Introduction: multiplexing techniques as alternative to focusing techniquesFocusing of high-energy radiation is sofar technically feasible only for photon energies up to about 10 keV through grazing incidence reflection (Aschenbach 1985). This method can provide a very good angular resolution, i.e. down to 0.5 arcsec which is the value proposed for AXAF (van Speybroeck 1987). The collecting area is optimized through the use of nested grazing incidence mirrors. The field of view (FOV) is limited by the grazing incidence to about 1 degree, but can be enlarged by using a special configuration of the mirrors ('Lobster-eye' telescopes, Aschenbach 1985). At higher energies than 10 keV, focusing is possible in a limited way (very narrow field of views and narrow passbands) through a Laue diffraction lens (Von Ballmoos & Smither 1994).
An alternative class of imaging techniques employs straight-line ray optics
that offer the opportunity to image at higher photon energies and over larger
FOV's.
These techniques have one common signature: the direction of the incoming rays
is, before detection, encoded; the image of the sky has to be reconstructed by
decoding the observation afterwards. It is apparent that this method of producing
sky images is a two-step procedure, in contrast to the direct or one-step imaging
procedure of focusing techniques. These alternative techniques are referred to as
multiplexing techniques. Another important difference in an astrophysical
application between both types of imaging concepts is that in multiplexing techniques
an imaged point source experiences the noise of all photons detected over the
whole detector while in focusing techniques it are only the photons in a small
part of the detector. Thus, for equal collecting areas the sensitivity of
a focusing instrument is always better than of a multiplex instrument.

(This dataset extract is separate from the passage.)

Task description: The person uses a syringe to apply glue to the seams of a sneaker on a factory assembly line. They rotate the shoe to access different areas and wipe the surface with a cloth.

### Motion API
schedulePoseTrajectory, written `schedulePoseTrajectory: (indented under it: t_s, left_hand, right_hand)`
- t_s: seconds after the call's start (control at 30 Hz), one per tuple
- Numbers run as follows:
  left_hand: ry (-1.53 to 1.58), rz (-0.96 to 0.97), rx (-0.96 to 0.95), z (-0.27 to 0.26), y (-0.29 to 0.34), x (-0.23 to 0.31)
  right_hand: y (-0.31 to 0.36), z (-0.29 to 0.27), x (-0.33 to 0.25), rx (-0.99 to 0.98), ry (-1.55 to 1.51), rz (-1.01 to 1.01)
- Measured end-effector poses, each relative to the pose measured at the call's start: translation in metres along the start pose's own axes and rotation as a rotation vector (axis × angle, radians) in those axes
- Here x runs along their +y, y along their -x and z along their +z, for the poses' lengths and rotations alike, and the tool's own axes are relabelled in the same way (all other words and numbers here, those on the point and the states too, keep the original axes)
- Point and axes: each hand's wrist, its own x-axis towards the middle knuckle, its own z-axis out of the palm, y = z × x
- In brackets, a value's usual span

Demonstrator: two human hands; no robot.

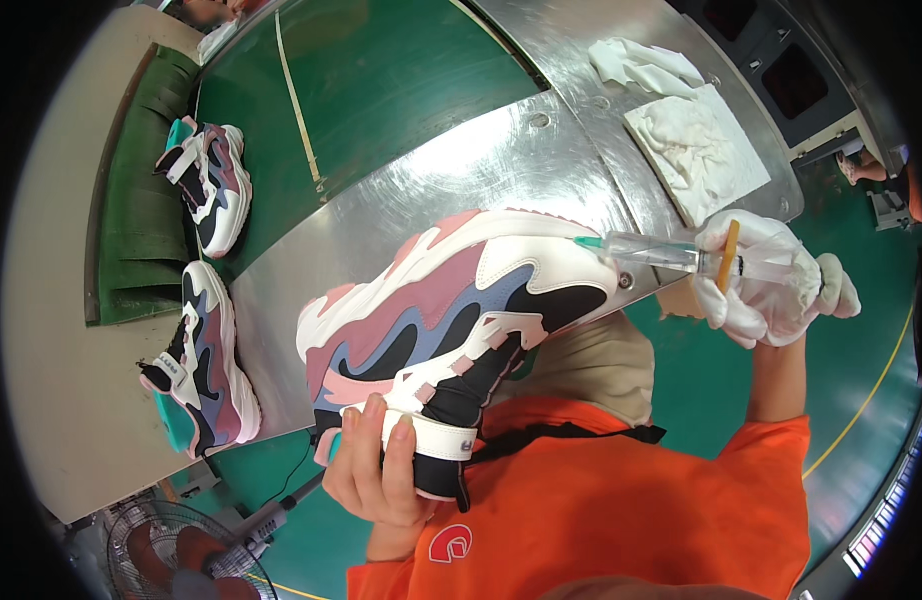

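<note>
My bare left hand (376, 470) is closed round the ankle end of a sneaker (446, 285), its fingers over the white strap. The sneaker is white, mauve, blue and black with a pink-and-white sole, held on its side with the toe to the right. In my white-gloved right hand (766, 285) is a clear syringe (651, 250) with a yellow-brown finger flange. Its green tip meets the white toe near the edge of the sole. The gloved fingers wrap the syringe's rear part and partly hide it.
Two similar sneakers, one upper (219, 190) and one lower (216, 355), lie at the left beside a green flap curtain (146, 200). A green conveyor belt (381, 90) runs behind the metal table (481, 150). White cloths (696, 150) lie at the back right; a fan (181, 550) stands lower left.
</note>
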Motion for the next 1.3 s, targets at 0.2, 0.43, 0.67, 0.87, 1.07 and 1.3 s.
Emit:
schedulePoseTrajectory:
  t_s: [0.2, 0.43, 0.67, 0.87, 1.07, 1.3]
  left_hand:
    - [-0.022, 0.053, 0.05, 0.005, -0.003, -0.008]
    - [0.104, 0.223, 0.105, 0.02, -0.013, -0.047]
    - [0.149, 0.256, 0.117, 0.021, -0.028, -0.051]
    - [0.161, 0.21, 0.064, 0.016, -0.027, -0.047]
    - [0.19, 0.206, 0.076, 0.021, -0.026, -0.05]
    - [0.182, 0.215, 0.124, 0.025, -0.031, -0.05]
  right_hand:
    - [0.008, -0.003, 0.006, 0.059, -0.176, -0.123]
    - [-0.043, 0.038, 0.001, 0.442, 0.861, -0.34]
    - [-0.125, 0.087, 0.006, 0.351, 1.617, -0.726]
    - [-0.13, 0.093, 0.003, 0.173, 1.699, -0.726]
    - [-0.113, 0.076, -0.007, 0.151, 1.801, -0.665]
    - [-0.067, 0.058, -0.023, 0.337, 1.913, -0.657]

Multiplexing techniques can be divided in two classes: those based on
temporal and those on spatial multiplexing (Caroli et al. 1987).
A straightforward example of temporal multiplexing is the scanning collimator:
when the direction of a collimator is moved across a part of the sky which
contains an X-ray point source, the number of counts per second that is detected
as a function of time has a triangular shape. The position of the maximum of the
triangle provides the position of the source along the scanning direction and
the height of the triangle provides the flux of the source. A second scan along
another direction completes the two-dimensional position determination of the
source. More scans may be necessary if the source is extended or when there are
more sources in the FOV of the collimator. The Large Area Counter (LAC) of the
Japanese X-ray satellite Ginga (Makino et al. 1987 and Turner et al. 1989) is a
recent example of an instrument employing a collimator.
A more sophisticated device that is based on time multiplexing was
introduced by Mertz (1968) and further developed by Schnopper et al. (1968): the
rotation modulation collimator (RMC). RMCs are often used as all-sky monitor.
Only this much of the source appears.